Elmiron Lawyers Scheduled To Meet With Court Overseeing Vision Loss Claims

With nearly 700 Elmiron lawsuits being pursued by former users of the bladder drug who developed permanent vision loss, the U.S. District Judge presiding over the litigation is scheduled to meet with lawyers involved in the federal cases for a case management conference this week.

Elmiron (pentosan polysulfate sodium) is a prescription medication that is often taken for years by individual suffering from interstitial cystitis or painful bladder syndrome, since there is no cure of the underlying condition. However, a growing number of individuals are now pursuing lawsuits against the drug makers, alleging that they failed to disclose the serious vision risks associated with long-term use of the medication, which is now known to cause a form of retinal damage known as pigmentary maculopathy.

Court records indicate Elmiron lawyers have already filed at least 597 complaints in the federal court system against Johnson & Johnson and its Janssen Pharmaceuticals subsidiary, with another 77 pending in various state courts, each involving nearly identical allegations that inadequate Elmiron warnings have been provided for users and the medical community.

Given similar questions of fact and law raised in complaints filed in U.S. District Courts nationwide, consolidated pretrial proceedings were established for all Elmiron cases last year, centralizing the claims before U.S. District Judge Brian R. Martinotti in the District of New Jersey, for coordinated discovery and a series of early trials designed to help gauge how juries are likely to respond to certain evidence and testimony that will be repeated throughout the cases.

To help promote potential Elmiron settlement negotiations, and avoid the need for hundreds of individual trials to be scheduled throughout the federal court system, Judge Martinotti has established a “bellwether” process, where a small group of representative claims will go through a case-specific discovery process and be prepared for early test trials, which are expected to begin in January 2023.

In a case management order (PDF) issued on December 1, Judge Martinotti indicated a case management conference will be held on Wednesday, via Zoom and a dial-in teleconference.

While the agenda has not yet been issued for that conference, in the same order, Judge Martinotti highlighted a number of issues Elmiron lawyers should continue to focus on as the litigation moves forward, including identifying new dates for an Elmiron Science Day that was postponed earlier this year, meeting and conferring regarding Janssen discovery, deposition and document production issues, and proposing case management orders on depositions and the dismissal of certain Teva entities from the litigation.

Following the meeting this week, the Court has scheduled a series of case management conferences that will be held about every month throughout 2022, leading up to the first trial date.

Elmiron Vision Loss Risks

Although lawsuits allege the drug makers knew about reports involving vision loss and deterioration among long-term users, the first warnings about the importance of monitoring for vision side effects of Elmiron were not added to the label until June 2020.

At that time, doctors and users were told for the first time by regulators about the risk of pigmentary maculopathy associated with Elmiron exposure, which has left users with difficulty adapting in dark light, spots or floaters in the vision, as well as complete blindness.

As researchers learn more about the causes of Elmiron eye problems, a number of new studies have been published over the past few months, which are expected to provide compelling evidence for plaintiffs.

In February 2021, a study published in the medical journal Clinical Ophthalmology identified a distinct signature for Elmiron-related maculopathy, which can be identified using multimodal imaging.
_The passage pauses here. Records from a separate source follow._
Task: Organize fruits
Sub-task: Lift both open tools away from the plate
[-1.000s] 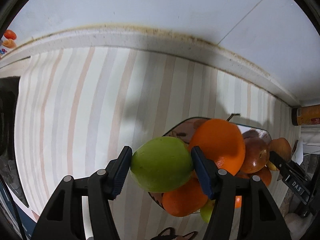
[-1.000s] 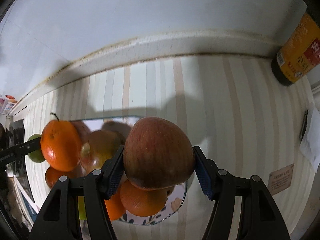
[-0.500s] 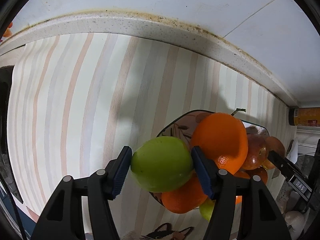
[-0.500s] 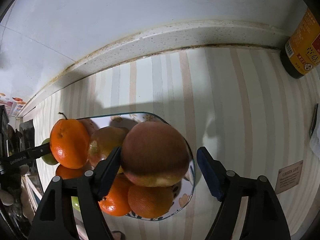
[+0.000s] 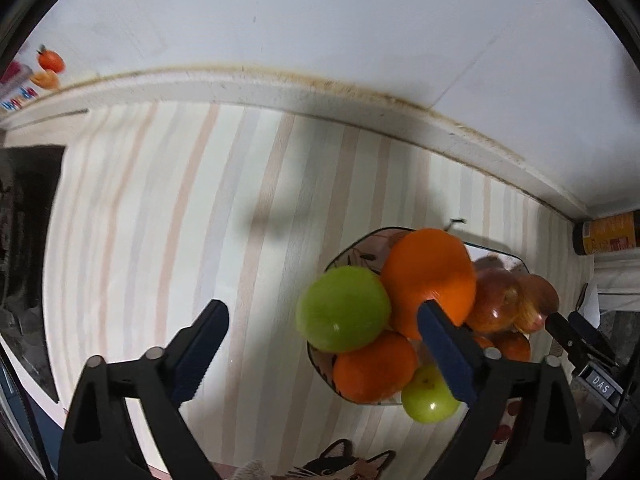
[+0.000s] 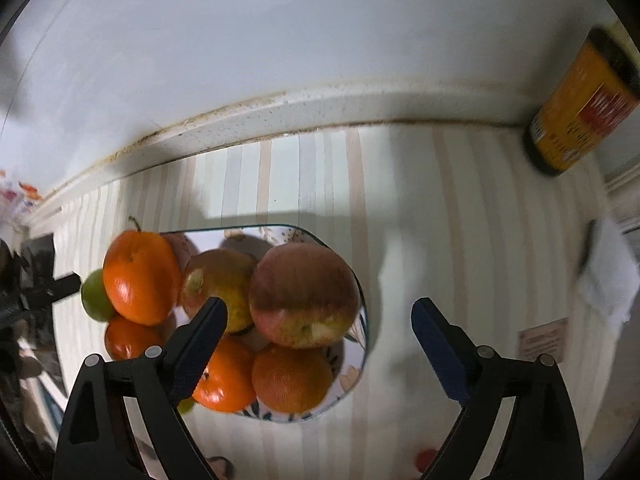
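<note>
wall (image 6: 280,60): plain white, meeting counter at stained speckled ledge (image 6: 280,114) | counter covering (image 5: 160,220): pastel stripes running toward wall | light: overhead, casting soft shadows | yellow-labelled bottle (image 6: 580,108) standing near corner

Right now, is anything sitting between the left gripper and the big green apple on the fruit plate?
Nothing visible: the left gripper is opening, its pads clear of the round green apple, which lies on the piled floral plate against a large orange.

Looks like a home kitchen. Striped cloth on the table (image 6: 460,208), grimy wall edge, sauce bottle (image 6: 580,108), and a plate (image 6: 358,364) piled with fruit.
</note>
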Action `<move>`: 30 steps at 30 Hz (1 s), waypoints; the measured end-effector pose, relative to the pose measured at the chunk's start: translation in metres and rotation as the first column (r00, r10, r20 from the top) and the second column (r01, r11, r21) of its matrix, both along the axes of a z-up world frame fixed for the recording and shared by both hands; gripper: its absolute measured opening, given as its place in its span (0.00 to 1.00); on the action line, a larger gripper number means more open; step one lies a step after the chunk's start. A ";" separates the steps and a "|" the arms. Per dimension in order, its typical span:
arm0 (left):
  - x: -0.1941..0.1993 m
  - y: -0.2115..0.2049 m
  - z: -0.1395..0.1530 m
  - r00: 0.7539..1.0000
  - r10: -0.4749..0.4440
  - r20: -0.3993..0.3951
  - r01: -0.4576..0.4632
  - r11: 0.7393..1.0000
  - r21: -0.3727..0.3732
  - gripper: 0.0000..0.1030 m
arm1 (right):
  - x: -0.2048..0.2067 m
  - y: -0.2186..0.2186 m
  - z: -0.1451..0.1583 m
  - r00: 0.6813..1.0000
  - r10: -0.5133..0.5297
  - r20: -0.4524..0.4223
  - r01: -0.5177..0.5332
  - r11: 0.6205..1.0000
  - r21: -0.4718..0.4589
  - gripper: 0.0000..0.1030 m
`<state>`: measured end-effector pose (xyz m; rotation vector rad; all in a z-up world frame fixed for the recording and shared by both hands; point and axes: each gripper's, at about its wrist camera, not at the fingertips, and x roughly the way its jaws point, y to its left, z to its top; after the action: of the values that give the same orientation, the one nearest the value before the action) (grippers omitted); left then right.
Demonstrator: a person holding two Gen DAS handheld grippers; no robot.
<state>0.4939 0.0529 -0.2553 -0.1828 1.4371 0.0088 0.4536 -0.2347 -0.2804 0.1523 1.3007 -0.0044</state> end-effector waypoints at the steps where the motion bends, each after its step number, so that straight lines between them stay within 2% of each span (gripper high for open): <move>1: -0.006 0.000 0.006 1.000 -0.001 0.013 0.001 1.000 0.017 0.94 | -0.006 0.003 0.005 1.000 0.005 0.011 -0.004 1.000 -0.020 0.93; 5: -0.037 -0.011 0.026 0.998 -0.039 0.058 0.036 0.998 0.049 0.94 | -0.033 0.017 0.019 0.999 0.028 0.036 -0.026 0.997 -0.075 0.93; 8: -0.059 -0.024 0.036 0.994 -0.062 0.090 0.057 0.997 0.059 0.94 | -0.053 0.025 0.028 0.998 0.038 0.043 -0.035 0.997 -0.069 0.93; 15: -0.103 -0.047 0.067 0.979 -0.101 0.178 0.089 0.993 0.077 0.94 | -0.102 0.031 0.062 0.993 0.032 0.117 -0.025 0.998 -0.063 0.94; 21: -0.138 -0.058 0.097 0.959 -0.134 0.251 0.105 0.986 0.128 0.94 | -0.143 0.032 0.102 0.980 0.035 0.198 -0.023 0.998 -0.063 0.94; 30: -0.191 -0.061 0.155 0.915 -0.121 0.386 0.090 0.991 0.098 0.94 | -0.198 0.031 0.159 0.956 0.045 0.290 -0.021 0.996 -0.086 0.94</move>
<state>0.3027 -0.0079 -0.1005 -0.0376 1.0421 -0.0574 0.2560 -0.2036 -0.1210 0.0577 1.0057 -0.0062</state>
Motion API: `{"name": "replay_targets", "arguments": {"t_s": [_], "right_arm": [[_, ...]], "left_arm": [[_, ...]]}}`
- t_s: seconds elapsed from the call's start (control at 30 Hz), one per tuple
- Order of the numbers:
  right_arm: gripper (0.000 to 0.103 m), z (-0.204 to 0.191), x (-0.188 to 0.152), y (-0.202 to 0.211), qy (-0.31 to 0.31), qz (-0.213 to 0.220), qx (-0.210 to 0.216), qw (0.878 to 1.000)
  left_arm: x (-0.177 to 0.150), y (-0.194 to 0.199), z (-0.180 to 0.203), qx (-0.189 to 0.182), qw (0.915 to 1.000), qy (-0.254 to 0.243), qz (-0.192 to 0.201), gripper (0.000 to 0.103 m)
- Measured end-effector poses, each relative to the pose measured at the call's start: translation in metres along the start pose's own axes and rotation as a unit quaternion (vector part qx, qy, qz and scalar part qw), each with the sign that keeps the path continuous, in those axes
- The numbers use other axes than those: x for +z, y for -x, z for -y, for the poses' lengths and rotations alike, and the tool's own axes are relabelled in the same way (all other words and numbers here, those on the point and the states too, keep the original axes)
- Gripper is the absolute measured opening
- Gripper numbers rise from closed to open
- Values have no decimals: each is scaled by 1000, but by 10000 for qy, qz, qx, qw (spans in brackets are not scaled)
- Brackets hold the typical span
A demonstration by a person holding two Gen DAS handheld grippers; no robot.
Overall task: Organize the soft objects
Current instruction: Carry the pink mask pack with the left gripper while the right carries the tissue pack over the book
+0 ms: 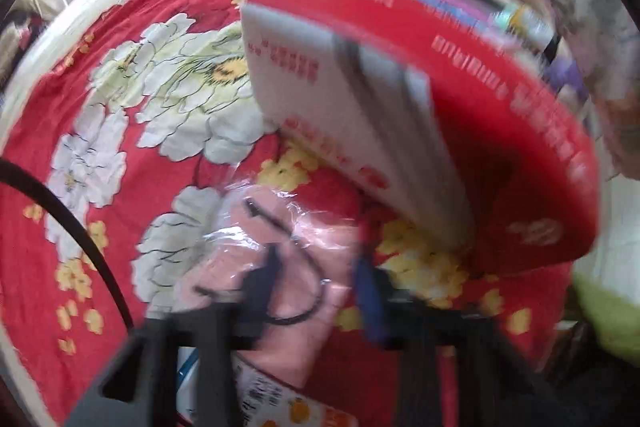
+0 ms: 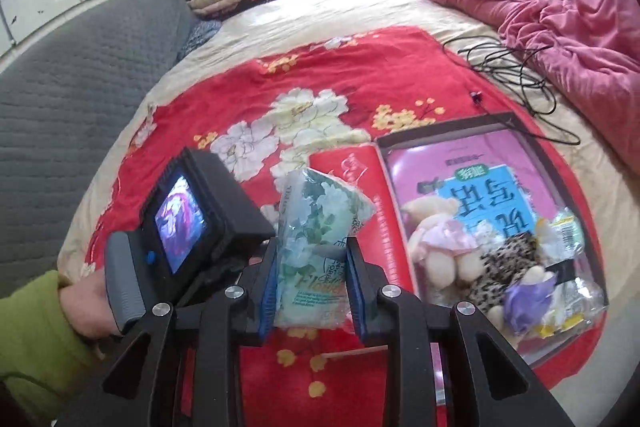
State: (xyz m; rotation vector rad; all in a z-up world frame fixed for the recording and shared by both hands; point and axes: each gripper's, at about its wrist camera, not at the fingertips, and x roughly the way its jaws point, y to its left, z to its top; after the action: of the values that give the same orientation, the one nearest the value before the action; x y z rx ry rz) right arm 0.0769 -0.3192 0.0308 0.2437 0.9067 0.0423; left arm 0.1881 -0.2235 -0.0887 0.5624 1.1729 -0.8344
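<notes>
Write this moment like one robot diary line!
right gripper: shut on tissue pack | left gripper: over pink bagged item | box: plush toys inside

The tissue pack [image 2: 320,247] carries a partly readable word in slanted script, "Flower", on its lower front; the fine print below it is too small to read.

The pink bag [image 2: 460,167] lying in the open box [image 2: 592,227] bears a blue label [image 2: 488,199] with large black Chinese characters, seen upside down; they cannot be read with certainty. A small green tab above the label also holds characters, unreadable.

The red lid [image 1: 500,75] shows rows of white Chinese characters along its rim, blurred. Its white inner face [image 1: 320,87] carries red characters, likewise blurred and unreadable.
</notes>
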Motion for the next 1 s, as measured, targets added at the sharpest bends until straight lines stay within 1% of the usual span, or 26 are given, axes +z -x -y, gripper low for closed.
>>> {"name": "replay_targets", "arguments": {"t_s": [0.1, 0.17, 0.3, 0.4, 0.57, 0.7, 0.83, 1.0], "right_arm": [[30, 8, 5, 9, -48, 107, -31, 9999], [30, 16, 9, 16, -142, 188, -25, 9997], [30, 30, 14, 31, -251, 354, -41, 9990], [30, 46, 18, 44, -413, 493, -43, 9979], [30, 74, 22, 66, -629, 672, 0, 9958], [30, 93, 23, 84, -657, 786, -12, 9947], [30, 114, 22, 101, -683, 835, -9, 9942], [30, 135, 20, 116, -587, 752, 10, 9954]], "left_arm": [[3, 15, -6, -38, 9994, 302, 172, 15], [3, 26, -11, -203, 9981, 555, 187, 15], [-4, 61, -4, -224, 9957, 792, 432, 15], [-5, 87, 9, -132, 9942, 927, 535, 15], [-13, 138, 37, -115, 9905, 1046, 890, 14], [-6, 166, 59, -74, 9862, 1246, 1092, 14], [8, 183, 84, -90, 9822, 1361, 1289, 14], [27, 190, 111, -84, 9796, 1396, 1440, 14]]}}
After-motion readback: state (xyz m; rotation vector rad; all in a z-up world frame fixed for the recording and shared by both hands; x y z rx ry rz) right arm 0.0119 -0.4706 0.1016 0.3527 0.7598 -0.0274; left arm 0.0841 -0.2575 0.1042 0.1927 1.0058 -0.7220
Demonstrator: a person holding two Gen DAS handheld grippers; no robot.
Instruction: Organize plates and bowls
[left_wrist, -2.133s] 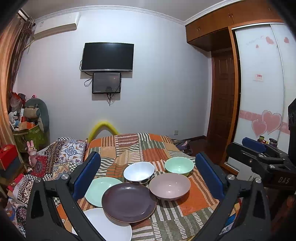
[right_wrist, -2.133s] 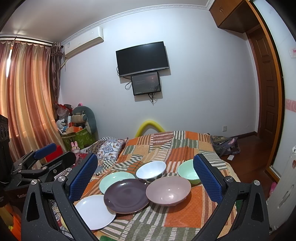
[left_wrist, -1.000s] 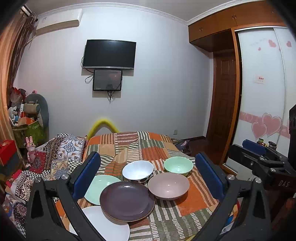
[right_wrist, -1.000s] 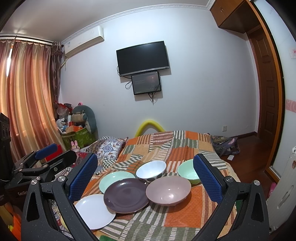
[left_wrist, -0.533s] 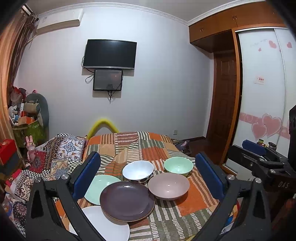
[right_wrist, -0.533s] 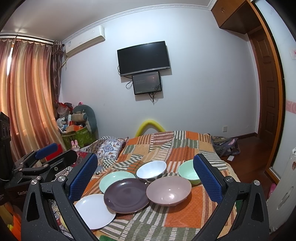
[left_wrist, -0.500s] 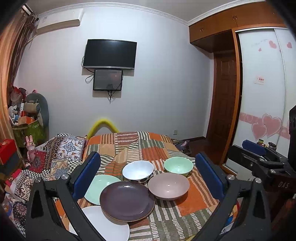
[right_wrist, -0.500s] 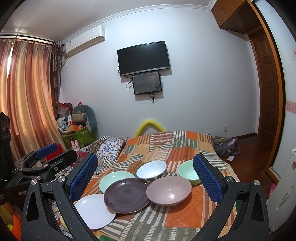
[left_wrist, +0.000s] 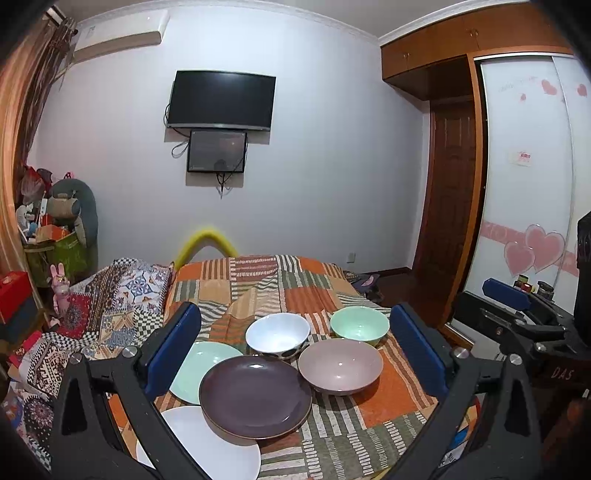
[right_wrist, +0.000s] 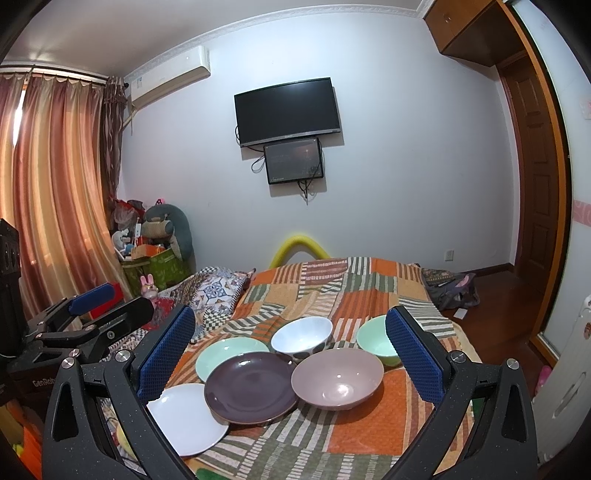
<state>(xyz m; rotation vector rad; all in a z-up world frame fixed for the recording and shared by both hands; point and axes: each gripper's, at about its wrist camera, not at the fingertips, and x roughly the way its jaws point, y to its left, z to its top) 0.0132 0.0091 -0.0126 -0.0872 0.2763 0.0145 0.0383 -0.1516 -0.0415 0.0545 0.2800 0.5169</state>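
Observation:
On a patchwork-covered surface lie a dark purple plate (left_wrist: 255, 397) (right_wrist: 251, 386), a white plate (left_wrist: 207, 446) (right_wrist: 186, 417) and a pale green plate (left_wrist: 199, 365) (right_wrist: 225, 354). Behind and right stand a white bowl (left_wrist: 277, 334) (right_wrist: 302, 335), a green bowl (left_wrist: 359, 325) (right_wrist: 375, 345) and a pink-grey bowl (left_wrist: 340, 364) (right_wrist: 338, 376). My left gripper (left_wrist: 295, 347) is open and empty, held above and short of the dishes. My right gripper (right_wrist: 290, 350) is open and empty too. Each shows at the edge of the other's view.
The patchwork cloth (left_wrist: 258, 284) runs back toward the wall with a TV (left_wrist: 221, 99). A patterned quilt (left_wrist: 118, 295) and clutter lie left. A wooden door (left_wrist: 450, 192) and wardrobe (left_wrist: 524, 177) stand right. A yellow foam tube (right_wrist: 299, 247) is behind.
Both grippers stay open and nearly still; the left view has drifted very slightly. No dish has moved.

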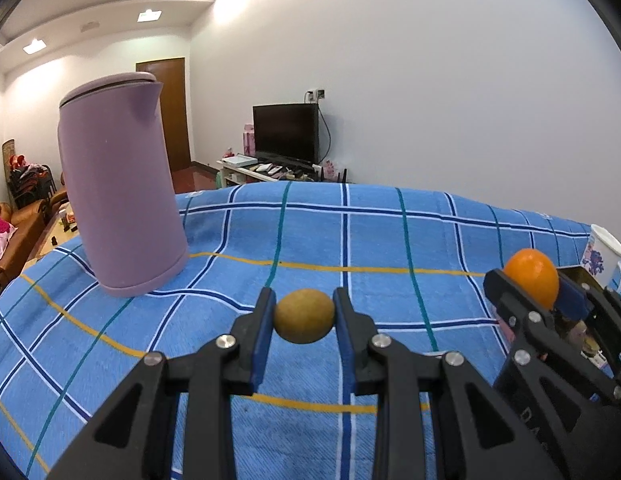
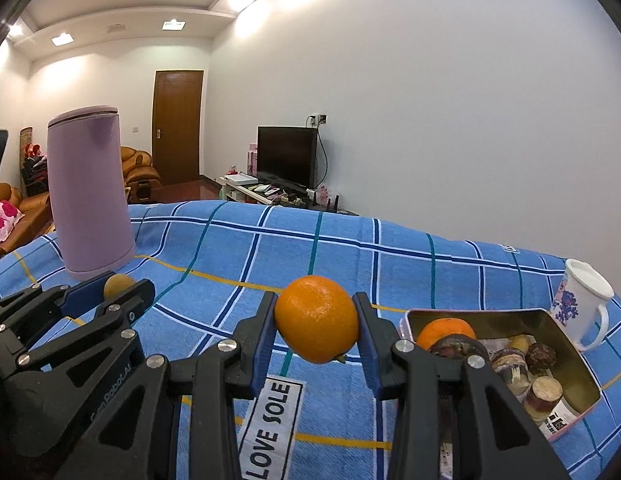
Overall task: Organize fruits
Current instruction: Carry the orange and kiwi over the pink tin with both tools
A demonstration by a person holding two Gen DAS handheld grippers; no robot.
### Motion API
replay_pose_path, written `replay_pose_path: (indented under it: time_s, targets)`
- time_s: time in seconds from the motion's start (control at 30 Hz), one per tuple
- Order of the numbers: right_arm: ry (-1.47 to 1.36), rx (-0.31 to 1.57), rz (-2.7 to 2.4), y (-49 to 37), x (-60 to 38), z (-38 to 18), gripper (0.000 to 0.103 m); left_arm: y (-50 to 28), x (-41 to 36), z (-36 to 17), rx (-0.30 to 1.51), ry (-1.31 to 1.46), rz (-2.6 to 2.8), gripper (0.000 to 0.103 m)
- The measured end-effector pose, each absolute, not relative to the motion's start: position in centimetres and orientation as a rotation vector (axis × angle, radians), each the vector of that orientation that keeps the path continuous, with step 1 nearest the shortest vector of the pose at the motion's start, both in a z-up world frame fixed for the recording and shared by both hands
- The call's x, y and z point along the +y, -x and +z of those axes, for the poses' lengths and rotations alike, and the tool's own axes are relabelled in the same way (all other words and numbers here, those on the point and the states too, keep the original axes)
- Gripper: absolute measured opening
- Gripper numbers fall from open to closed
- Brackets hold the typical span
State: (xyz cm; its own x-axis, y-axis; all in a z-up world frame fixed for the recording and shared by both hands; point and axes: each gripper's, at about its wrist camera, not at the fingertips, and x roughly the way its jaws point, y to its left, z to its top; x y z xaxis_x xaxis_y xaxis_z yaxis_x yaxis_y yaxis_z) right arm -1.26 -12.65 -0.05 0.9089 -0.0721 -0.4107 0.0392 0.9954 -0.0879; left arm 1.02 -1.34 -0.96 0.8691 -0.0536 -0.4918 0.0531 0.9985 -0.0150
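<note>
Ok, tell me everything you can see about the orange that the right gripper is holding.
The orange is round, bright, with finely dimpled peel and a small greenish stem nub at its lower right. It hangs clear of the blue checked cloth, clamped on both sides by the blue pads of the right gripper. It sits just left of the open tin, which already holds another orange.

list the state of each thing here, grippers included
left gripper: shut on the small brown fruit, off the cloth
right gripper: shut on the orange, lifted
tin box: open, an orange and snacks inside
purple kettle: upright, lid closed
mug: upright, beside the tin
</note>
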Motion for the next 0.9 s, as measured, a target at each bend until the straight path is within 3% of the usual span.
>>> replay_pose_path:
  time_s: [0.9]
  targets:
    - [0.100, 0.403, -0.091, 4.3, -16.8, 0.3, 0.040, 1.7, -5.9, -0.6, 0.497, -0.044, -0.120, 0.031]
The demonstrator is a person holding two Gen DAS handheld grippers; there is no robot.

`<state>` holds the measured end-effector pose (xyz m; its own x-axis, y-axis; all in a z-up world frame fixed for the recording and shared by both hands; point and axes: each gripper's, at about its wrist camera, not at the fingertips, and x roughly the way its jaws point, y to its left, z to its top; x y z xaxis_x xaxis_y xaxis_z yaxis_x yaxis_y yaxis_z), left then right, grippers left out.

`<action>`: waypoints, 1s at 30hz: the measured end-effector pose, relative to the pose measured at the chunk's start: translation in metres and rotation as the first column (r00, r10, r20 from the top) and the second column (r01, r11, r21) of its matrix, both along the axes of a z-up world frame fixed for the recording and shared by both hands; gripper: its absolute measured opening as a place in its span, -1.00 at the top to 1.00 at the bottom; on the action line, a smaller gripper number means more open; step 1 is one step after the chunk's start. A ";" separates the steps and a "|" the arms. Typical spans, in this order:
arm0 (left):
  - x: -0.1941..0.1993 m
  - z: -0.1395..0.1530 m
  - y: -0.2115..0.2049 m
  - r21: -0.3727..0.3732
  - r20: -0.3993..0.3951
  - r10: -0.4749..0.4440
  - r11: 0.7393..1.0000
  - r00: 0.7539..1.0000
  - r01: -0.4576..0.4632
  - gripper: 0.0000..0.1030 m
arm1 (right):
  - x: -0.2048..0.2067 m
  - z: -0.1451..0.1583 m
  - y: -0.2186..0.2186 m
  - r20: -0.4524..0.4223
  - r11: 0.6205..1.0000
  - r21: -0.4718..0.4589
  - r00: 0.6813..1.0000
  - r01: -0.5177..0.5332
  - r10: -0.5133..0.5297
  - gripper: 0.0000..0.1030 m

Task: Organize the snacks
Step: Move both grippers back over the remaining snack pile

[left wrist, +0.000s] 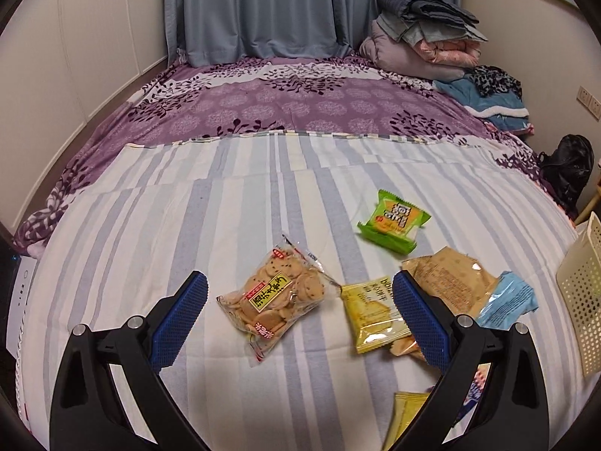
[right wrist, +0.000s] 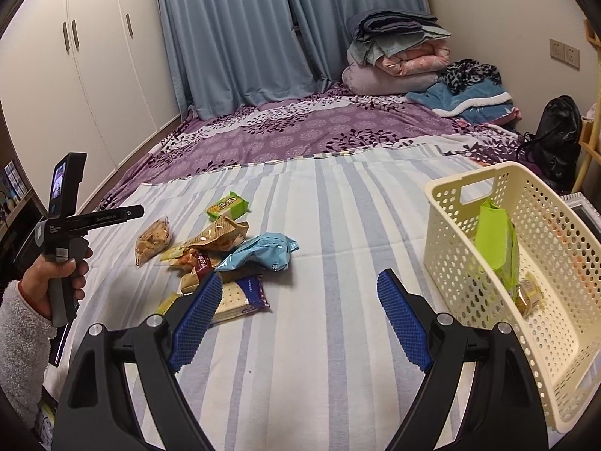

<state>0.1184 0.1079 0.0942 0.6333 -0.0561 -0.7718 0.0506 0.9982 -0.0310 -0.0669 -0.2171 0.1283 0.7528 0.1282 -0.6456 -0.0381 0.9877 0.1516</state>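
Several snack packs lie on the striped sheet. In the left wrist view a clear bag of round biscuits (left wrist: 272, 295) lies between the fingers of my open, empty left gripper (left wrist: 300, 293), with a yellow pack (left wrist: 372, 310), a tan bag (left wrist: 450, 282), a light blue bag (left wrist: 507, 300) and a green pack (left wrist: 392, 221) to the right. In the right wrist view my right gripper (right wrist: 298, 293) is open and empty above the sheet, between the snack pile (right wrist: 225, 248) and a cream perforated basket (right wrist: 556, 300) holding a green bag (right wrist: 496, 244) and a small yellow snack (right wrist: 529, 293).
The basket's edge shows at the right of the left wrist view (left wrist: 582, 293). Folded blankets (right wrist: 398, 52) and clothes sit at the far end of the bed. A black bag (right wrist: 556, 139) stands at the right. White wardrobes (right wrist: 86, 75) line the left wall.
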 end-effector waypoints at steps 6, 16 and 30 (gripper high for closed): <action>0.014 -0.033 0.002 0.034 -0.055 -0.053 0.998 0.997 0.054 -0.94 | 0.005 -0.004 0.008 -0.019 1.000 -0.008 1.000 -0.017 0.017 -0.63; 0.036 -0.067 0.004 0.074 -0.102 -0.108 0.991 0.989 0.116 -0.94 | 0.012 -0.013 0.013 -0.056 1.000 -0.011 0.998 -0.020 0.019 -0.63; 0.054 -0.088 0.025 -0.030 -0.146 -0.066 0.998 0.987 0.062 -0.94 | 0.034 -0.034 0.020 -0.121 0.999 0.024 0.992 -0.027 0.030 -0.63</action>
A month later, a study published in the journal Current Opinion in Ophthalmology estimated about one out of every five long-term users of Elmiron may be left with retinal maculopathy, leading to recommendations that eye doctors should now ask questions about Elmiron exposure when patients present with unexplained retinal pigment changes and difficulty adapting in dark or dim light.

As more doctors diagnose Elmiron retinal injuries among individuals who have been dealing with vision problems for years, it is widely expected that before the first cases go to trial in early 2023, the litigation will likely include several thousand complaints filed nationwide.